Immunisation of mice with Freund’s adjuvant alone does not induce clinical, histopathological and molecular changes resembling inflammatory myopathies (IM)

Previous studies aiming at characterising rodent models of myositis based on immunisation have used either FA23 30 47 48 or PBS49 as controls. None of these control animals displayed characteristics of myositis. Whereas PBS administration is well tolerated, FA produces local and/or systemic pain,50 questioning the use of FA-treated mice as controls from an ethical perspective. However, to date, these two controls have never been compared.

To investigate whether FA alone induces muscle changes resembling myositis, 8- to 10-week-old mice were treated with a single subcutaneous injection (on both sides of the hind legs and flanks) of FA in PBS (ctrl FA) or of PBS alone (ctrl PBS).

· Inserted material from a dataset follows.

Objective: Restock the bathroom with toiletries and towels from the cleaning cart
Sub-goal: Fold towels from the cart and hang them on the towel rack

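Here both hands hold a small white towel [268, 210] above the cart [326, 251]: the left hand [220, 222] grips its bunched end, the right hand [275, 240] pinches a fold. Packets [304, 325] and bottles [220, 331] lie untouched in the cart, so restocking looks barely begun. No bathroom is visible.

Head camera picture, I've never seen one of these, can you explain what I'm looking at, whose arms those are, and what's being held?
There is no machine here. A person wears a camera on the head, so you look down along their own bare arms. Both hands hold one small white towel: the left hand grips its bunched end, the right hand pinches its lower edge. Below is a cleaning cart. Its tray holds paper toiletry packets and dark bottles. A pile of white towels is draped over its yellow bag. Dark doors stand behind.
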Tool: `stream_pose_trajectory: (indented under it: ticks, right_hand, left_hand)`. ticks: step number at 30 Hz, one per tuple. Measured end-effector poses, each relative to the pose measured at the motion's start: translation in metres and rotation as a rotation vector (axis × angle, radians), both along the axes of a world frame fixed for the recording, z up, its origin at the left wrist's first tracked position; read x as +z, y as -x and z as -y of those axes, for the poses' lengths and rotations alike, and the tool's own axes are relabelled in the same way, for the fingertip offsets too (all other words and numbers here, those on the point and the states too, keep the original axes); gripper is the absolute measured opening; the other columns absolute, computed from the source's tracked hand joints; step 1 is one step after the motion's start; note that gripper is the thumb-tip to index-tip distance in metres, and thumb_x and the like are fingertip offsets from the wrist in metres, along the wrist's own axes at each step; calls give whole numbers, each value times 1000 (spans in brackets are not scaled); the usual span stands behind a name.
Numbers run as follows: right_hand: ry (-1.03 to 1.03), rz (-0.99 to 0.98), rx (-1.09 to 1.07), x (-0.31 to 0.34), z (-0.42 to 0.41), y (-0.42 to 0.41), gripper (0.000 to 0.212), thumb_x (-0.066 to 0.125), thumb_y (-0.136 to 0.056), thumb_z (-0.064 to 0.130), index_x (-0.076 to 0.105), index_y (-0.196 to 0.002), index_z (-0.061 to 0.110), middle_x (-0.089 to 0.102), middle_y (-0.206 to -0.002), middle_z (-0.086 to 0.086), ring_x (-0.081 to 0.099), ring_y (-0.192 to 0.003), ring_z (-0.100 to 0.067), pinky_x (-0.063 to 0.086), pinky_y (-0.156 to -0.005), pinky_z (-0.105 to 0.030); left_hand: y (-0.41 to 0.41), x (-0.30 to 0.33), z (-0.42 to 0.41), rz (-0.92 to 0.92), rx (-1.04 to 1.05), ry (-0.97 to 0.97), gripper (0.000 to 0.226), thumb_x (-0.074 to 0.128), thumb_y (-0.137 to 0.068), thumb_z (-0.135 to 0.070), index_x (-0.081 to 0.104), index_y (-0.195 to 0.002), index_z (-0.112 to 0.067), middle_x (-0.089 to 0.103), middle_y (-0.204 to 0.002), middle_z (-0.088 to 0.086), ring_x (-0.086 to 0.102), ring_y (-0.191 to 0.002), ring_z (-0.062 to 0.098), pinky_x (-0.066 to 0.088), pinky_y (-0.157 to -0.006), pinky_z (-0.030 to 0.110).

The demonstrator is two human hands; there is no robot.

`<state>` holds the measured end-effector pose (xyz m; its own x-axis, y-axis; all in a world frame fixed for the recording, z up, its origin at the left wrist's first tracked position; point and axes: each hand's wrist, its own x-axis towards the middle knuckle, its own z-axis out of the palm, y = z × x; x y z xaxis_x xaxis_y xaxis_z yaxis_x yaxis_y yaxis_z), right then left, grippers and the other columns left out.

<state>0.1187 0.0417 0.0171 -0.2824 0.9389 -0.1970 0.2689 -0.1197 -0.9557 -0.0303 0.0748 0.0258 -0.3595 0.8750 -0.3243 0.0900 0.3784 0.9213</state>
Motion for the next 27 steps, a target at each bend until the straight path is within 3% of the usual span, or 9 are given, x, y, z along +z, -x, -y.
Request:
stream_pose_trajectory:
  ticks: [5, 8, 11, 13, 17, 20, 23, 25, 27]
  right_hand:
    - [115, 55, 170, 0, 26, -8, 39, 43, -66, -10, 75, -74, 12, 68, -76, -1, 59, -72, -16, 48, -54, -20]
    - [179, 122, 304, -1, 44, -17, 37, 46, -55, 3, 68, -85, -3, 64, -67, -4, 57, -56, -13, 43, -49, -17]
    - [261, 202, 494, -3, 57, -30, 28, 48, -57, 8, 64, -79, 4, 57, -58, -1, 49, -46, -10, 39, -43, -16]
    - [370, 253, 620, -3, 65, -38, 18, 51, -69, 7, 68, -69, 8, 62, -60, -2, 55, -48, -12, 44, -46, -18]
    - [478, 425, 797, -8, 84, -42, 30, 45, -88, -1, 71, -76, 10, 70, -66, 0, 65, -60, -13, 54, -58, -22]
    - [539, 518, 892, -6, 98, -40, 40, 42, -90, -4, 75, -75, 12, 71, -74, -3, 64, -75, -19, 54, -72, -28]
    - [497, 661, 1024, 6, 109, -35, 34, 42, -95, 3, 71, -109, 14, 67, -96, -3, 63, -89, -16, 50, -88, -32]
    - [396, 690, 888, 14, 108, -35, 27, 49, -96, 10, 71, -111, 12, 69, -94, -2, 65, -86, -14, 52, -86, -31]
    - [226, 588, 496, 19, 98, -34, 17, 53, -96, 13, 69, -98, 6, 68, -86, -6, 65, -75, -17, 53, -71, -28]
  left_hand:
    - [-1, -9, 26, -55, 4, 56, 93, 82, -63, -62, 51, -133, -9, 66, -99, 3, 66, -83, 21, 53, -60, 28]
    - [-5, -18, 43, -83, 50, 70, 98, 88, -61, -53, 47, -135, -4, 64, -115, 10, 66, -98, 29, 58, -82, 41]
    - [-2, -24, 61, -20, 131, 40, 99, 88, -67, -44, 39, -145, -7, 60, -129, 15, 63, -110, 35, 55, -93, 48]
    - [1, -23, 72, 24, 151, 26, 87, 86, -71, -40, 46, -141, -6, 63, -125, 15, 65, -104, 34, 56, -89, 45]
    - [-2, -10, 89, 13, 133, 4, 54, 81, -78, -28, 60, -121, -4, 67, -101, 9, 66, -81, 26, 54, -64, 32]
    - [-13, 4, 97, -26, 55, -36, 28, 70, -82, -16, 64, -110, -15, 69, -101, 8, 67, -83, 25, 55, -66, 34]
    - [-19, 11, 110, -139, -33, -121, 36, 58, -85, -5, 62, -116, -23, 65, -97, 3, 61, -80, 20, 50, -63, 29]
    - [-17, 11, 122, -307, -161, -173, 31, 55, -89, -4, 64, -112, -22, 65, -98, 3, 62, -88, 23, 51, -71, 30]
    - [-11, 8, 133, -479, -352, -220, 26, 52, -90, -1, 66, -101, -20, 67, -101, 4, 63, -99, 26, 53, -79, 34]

From D0 to D20, grip strength was similar in ctrl FA and ctrl PBS mice (online supplemental figure 2a). No histological lesion (ie, inflammatory infiltrate, necrosis of muscle fibres) was found in gastrocnemius of ctrl FA and ctrl PBS mice (online supplemental figure 2b). Moreover, the transcript levels of type I IFN-stimulated genes (ie, IFIT3, ISG15) and type II IFN-stimulated genes (ie, PSMB8, GBP2) were similar in ctrl FA and ctrl PBS mice (online supplemental figure 2c).

Together, these results demonstrate that injection with FA does not induce clinical, histopathological and molecular changes resembling IM. Thus, ctrl PBS mice were used as controls in the subsequent experiments.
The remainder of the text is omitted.